REQUIREMENT
Would you reproduce exactly the lines below from the one holding "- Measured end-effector" through the one holding "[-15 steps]", inclusive, and no others?

======== DATA SECTION ========

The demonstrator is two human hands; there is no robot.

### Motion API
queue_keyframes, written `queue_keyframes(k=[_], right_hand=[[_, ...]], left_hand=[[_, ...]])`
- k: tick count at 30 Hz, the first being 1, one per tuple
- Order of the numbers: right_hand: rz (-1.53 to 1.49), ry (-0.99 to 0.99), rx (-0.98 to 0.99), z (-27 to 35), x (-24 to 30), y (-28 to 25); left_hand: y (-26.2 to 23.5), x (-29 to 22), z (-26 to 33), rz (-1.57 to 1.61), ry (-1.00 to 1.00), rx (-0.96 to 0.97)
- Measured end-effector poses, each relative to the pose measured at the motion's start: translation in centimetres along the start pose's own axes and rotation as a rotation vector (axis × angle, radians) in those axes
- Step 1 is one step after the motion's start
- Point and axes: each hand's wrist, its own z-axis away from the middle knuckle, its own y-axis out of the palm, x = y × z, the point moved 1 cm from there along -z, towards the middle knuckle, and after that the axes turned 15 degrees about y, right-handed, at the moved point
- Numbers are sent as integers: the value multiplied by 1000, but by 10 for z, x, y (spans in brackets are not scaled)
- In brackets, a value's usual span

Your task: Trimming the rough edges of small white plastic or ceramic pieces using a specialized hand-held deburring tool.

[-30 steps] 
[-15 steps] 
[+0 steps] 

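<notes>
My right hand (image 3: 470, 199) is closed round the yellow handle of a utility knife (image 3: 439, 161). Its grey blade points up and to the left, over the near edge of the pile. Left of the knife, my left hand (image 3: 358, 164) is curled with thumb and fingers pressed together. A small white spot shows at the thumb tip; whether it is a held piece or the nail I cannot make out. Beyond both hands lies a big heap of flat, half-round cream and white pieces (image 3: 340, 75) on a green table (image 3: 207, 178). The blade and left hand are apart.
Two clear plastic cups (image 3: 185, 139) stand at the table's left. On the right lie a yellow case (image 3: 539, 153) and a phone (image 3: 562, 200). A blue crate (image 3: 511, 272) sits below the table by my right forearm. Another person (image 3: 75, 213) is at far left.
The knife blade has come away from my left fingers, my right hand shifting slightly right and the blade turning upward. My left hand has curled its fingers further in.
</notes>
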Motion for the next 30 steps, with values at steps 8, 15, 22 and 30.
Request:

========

TASK SOLUTION
- Measured end-effector poses, each relative to the pose measured at the motion's start: translation in centimetres along the start pose's own axes and rotation as a rotation vector (axis × angle, radians) in those axes
- Step 1 is one step after the motion's start
- Point and axes: each hand's wrist, its own z-axis away from the middle knuckle, its own y-axis out of the palm, x = y × z, the point moved 1 cm from there along -z, towards the middle knuckle, and after that the axes turned 15 degrees about y, right-handed, at the moved point
- Numbers are sent as integers: the value multiplied by 1000, but by 10 for z, x, y (spans in brackets are not scaled)
- In brackets, a value's usual span

Your task: Trimming the rough edges of small white plastic or ceramic pieces using a specialized hand-held deburring tool.

[-30 steps] 
[-15 steps] 

This answer has been given in full.